How to Secure Your Snowflake Credentials in Jupyter and Zeppelin Notebooks
April 16, 2020
Note: This blog post was originally published by Jonathan Sander, Security Field CTO for Snowflake and published on Snowflake’s blog. We’re grateful that Jonathan “likes to call out when partners have done the right thing.”
An interesting aspect of being a security specialist in a cloud data platform company is I often sit in meetings listening to conversations I don’t fully understand until it’s my turn to speak. A few months back, I sat confused as a whole conversation about notebooks occurred. I couldn’t imagine why all these deeply technical folks were writing down all this information in a notebook, and I was doubly confused when they turned and asked me how they should secure these notebooks. What came to mind was a lock like this:
That confusion was cleared up quickly, but it led to many real questions that were not as easily dismissed. How were our customers using notebooks to handle their Snowflake credentials? What was the best practice we could encourage them to use? How were our partners leveraging the best practices we’ve built into the security features of Snowflake Cloud Data Platform? These questions led me through a tour of how notebooks are being used, and they put me at Zepl’s doorstep once I realized the magnitude of the tasks I had taken on.

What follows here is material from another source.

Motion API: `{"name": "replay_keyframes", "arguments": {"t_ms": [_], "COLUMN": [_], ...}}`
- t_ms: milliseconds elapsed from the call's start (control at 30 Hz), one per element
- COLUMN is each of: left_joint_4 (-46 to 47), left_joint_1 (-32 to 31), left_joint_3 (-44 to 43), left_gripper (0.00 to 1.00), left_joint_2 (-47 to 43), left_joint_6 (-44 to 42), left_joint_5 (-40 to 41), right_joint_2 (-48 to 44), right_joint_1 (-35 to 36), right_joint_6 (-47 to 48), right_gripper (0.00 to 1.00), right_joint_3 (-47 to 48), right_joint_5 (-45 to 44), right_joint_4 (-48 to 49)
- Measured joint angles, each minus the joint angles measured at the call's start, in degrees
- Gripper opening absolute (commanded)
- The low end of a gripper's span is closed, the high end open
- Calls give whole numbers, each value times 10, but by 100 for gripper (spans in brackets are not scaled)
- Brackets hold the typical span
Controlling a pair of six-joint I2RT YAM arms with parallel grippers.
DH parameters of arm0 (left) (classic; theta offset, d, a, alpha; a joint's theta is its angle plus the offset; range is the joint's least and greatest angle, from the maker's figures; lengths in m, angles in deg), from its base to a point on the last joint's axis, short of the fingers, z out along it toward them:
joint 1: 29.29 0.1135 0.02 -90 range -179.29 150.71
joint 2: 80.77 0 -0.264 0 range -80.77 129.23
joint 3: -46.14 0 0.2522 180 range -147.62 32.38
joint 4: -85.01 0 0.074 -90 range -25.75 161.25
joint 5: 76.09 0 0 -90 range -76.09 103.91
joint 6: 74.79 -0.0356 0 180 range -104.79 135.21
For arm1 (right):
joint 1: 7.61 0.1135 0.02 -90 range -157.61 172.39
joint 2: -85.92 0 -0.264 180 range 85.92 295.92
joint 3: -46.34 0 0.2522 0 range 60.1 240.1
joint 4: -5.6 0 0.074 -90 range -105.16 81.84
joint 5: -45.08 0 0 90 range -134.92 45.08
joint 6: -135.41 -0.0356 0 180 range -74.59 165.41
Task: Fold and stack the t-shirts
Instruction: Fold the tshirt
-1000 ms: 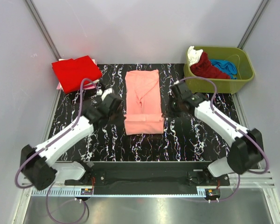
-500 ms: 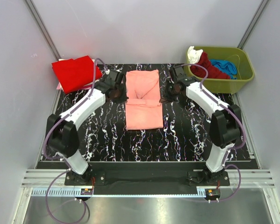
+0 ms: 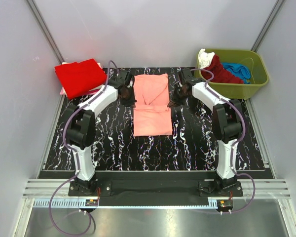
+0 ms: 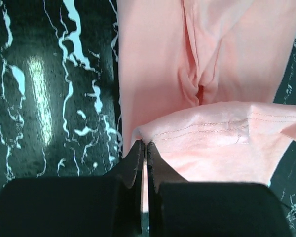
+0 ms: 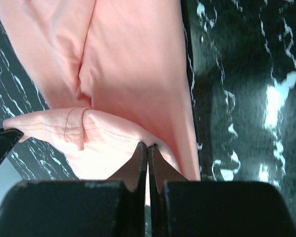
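Now draw the salmon-pink cloth t-shirt [image 3: 152, 118] evenly over itself, with left end effector [image 4: 145, 144] and right end effector [image 5: 148, 145] pinching its hem corners.

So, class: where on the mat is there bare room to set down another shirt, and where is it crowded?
Widest bare patch: the near mat, between the salmon-pink shirt and the base rail. Narrower strips hug the side edges. Crowded: the far edge, with the red stack, the left end effector and right end effector gripping the shirt, and the green tub.
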Motion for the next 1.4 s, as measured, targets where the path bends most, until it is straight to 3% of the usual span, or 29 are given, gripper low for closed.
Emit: {"name": "replay_keyframes", "arguments": {"t_ms": [133,200,233,267,300,333,367,467,567,667,867,967,1000,1200,1400], "left_joint_4": [-2,-8,-10,-19,-24,-32,-41,-88,-109,-101,-55,-8,13,94,157], "left_joint_1": [8,12,14,17,20,24,27,38,45,50,39,9,-3,-54,-62], "left_joint_3": [-24,-43,-56,-75,-97,-123,-155,-282,-358,-321,-86,32,76,270,366], "left_gripper": [1,6,8,13,23,42,46,62,77,81,80,80,80,78,77], "left_joint_2": [35,56,70,87,104,122,142,201,212,155,-54,-132,-153,-196,-198], "left_joint_6": [-12,-19,-23,-26,-30,-35,-42,-51,-56,-56,-37,-21,-14,41,79], "left_joint_5": [-6,-7,-9,-11,-14,-17,-20,-22,-22,-22,-27,-30,-32,-60,-69], "right_joint_2": [46,68,80,94,108,125,142,193,212,163,-51,-101,-111,-106,-88], "right_joint_1": [-8,-11,-13,-14,-16,-18,-21,-30,-38,-42,-33,-9,2,36,11], "right_joint_6": [3,3,1,1,0,-4,-6,-9,-7,-5,-11,-9,-9,-3,18], "right_gripper": [2,19,20,24,41,50,58,69,69,68,56,41,34,18,17], "right_joint_3": [34,57,72,90,116,147,179,297,381,340,44,-38,-67,-209,-276], "right_joint_5": [17,24,26,27,27,27,27,27,25,19,39,56,63,116,116], "right_joint_4": [-1,-5,-10,-14,-27,-35,-42,-80,-110,-108,-34,4,24,70,81]}}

I like to call out when a partner does things right. So this is the story of how Zepl failed to solve my problem by doing everything correctly.
Notebooks are a Security Breach Waiting to Happen
When I want to know how things are used, the first place I turn is to our customers. After getting a good chuckle out of the fact that I had never heard of notebooks like Zeppelin and Jupyter, the customers I spoke with told me about how they were managing the credentials they use to authenticate their notebooks. The news was quite sobering. Many were saving clear-text passwords directly in the notebooks. Others were using complicated, error-prone processes that amounted to saving an encrypted file on some server, which then contained the password—and everyone had the key needed to decrypt it. Some told stories of notebooks posted to GitHub with passwords visible publicly. Most confirmed that the shared Jupyter system they were using didn’t even make them log in. All of them asked me: “What best practice would you suggest?”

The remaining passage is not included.